The rudimentary definition of forensic accounting is the application of accounting procedures or practices to a matter that may be litigated. Forensic accounting involves the use of intelligence gathering techniques and accounting/business skills to analyze past financial data. It also utilizes other accounting related activities to develop useful information and opinion for use by attorneys involved in litigation; and if necessary information and opinion that can also be used as trial testimony. This area of expertise requires forensic accounting professionals to have specialized knowledge and investigative skills used to collect, analyze and evaluate all financial data. This data could be evidentiary and the forensic accountant will interpret and communicate their findings in a meaningful way to litigation teams. These litigation teams will determine if there is a need to use this information in the courtroom.
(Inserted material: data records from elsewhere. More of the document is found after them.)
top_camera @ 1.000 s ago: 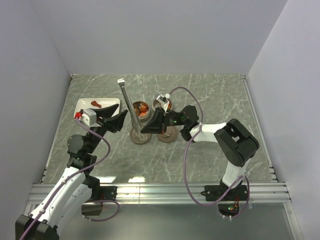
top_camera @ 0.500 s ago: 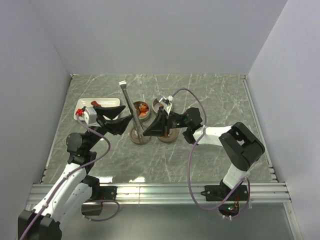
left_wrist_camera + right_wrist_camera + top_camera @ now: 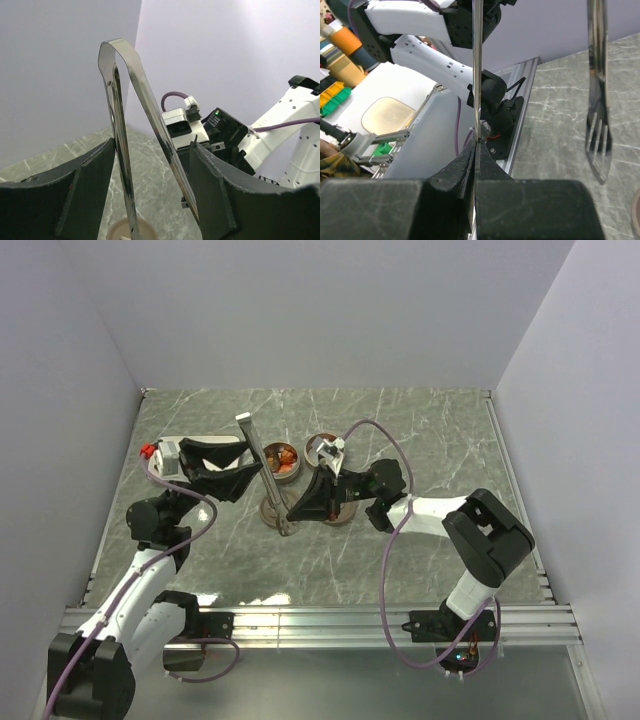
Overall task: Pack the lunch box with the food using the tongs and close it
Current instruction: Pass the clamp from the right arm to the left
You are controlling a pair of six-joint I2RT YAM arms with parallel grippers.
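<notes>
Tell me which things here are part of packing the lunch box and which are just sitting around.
For the job:
- tongs, one arm pinched by the right gripper, both arms between the spread fingers of the left gripper
- food in the open tin
- spare tin parts in front of it

Just around:
- white plate, mostly hidden, no food visible on it
- purple cable

The tongs (image 3: 251, 436) stand upright mid tabletop (image 3: 430, 430), between the left claw (image 3: 258, 468) and the right claw (image 3: 290, 516). Just behind them, the left tin (image 3: 272, 453), food (image 3: 287, 459) in it, sits beside the right tin (image 3: 318, 443). A plate (image 3: 228, 442) lies far left.
</notes>
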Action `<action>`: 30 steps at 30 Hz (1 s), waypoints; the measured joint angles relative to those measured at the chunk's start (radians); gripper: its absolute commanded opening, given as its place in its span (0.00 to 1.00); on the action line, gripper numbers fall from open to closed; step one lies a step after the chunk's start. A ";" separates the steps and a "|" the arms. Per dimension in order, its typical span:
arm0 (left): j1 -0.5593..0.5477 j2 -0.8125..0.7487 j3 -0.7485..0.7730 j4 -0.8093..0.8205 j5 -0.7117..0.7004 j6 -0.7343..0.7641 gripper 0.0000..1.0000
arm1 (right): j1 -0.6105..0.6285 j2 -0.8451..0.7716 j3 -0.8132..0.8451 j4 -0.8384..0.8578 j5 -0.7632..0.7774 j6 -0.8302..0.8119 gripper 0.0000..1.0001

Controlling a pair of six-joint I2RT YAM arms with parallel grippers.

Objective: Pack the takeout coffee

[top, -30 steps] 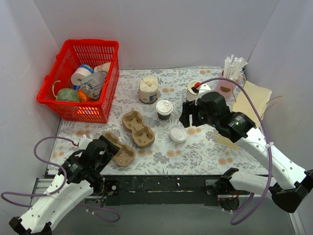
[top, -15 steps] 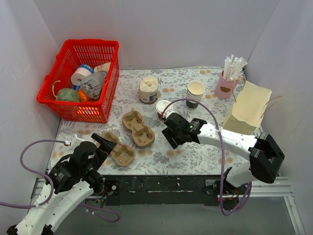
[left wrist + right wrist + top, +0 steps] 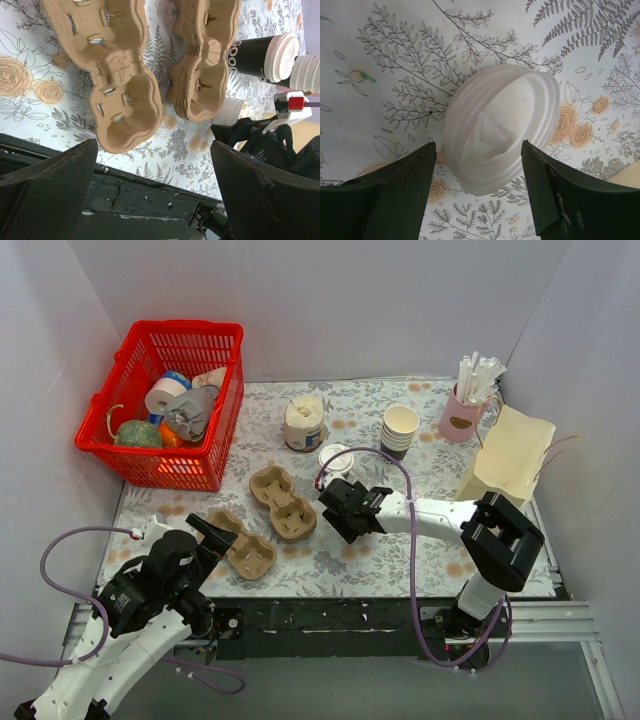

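The takeout coffee [image 3: 335, 456] is a dark cup with a white lid, standing mid-table; it also shows in the left wrist view [image 3: 262, 57]. My right gripper [image 3: 345, 514] reaches low just in front of it. It is open [image 3: 477, 146], one finger on each side of a loose white ridged lid [image 3: 502, 142] lying on the cloth, with no visible contact. My left gripper [image 3: 212, 537] is open and empty [image 3: 154, 150] at the near left, beside a single cardboard cup carrier [image 3: 250, 555]. A stack of carriers [image 3: 282, 502] lies between the two grippers.
A red basket [image 3: 200, 335] of odds and ends stands at the back left. Behind the coffee are a cream jar [image 3: 304, 423] and a stack of lidless white cups [image 3: 400, 428]. A pink holder of sticks [image 3: 462, 415] and a paper bag [image 3: 508, 460] are at the right.
My right arm has swung left and down from beside the cup stack, and its open fingers now straddle the loose lid. My left arm pulled back slightly, then held still.
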 measured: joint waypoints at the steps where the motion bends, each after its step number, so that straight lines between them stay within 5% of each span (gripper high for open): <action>1: 0.000 0.000 0.000 -0.002 0.000 0.000 0.98 | 0.000 0.011 0.000 0.000 0.017 -0.001 0.77; 13: 0.000 0.005 0.000 -0.005 0.000 0.000 0.98 | -0.040 0.062 0.005 0.014 0.123 -0.005 0.73; 30: 0.000 0.005 0.000 -0.013 0.000 0.000 0.98 | -0.385 0.062 0.054 0.093 0.105 -0.012 0.72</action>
There are many direct and indirect roles forensic accounting plays in litigation cases. Typical roles of a forensic accountant include: expert witness, consultant and masters or special masters. A forensic accountant can also provide many auxiliary litigation services, such as: fraud examination, valuation of business or intellectual property, discovery assistance, computation of damages and development of strategy.
Forensic Accountants also hold many different certifications and licenses that allow them to practice in several different areas. These certifications designate that a forensic accountant has demonstrated key competencies and expert knowledge through educational achievements. Many certifying boards require continuing education regarding the particular subject matter studied. Thus ensuring that the professional maintains relevant knowledge in the field.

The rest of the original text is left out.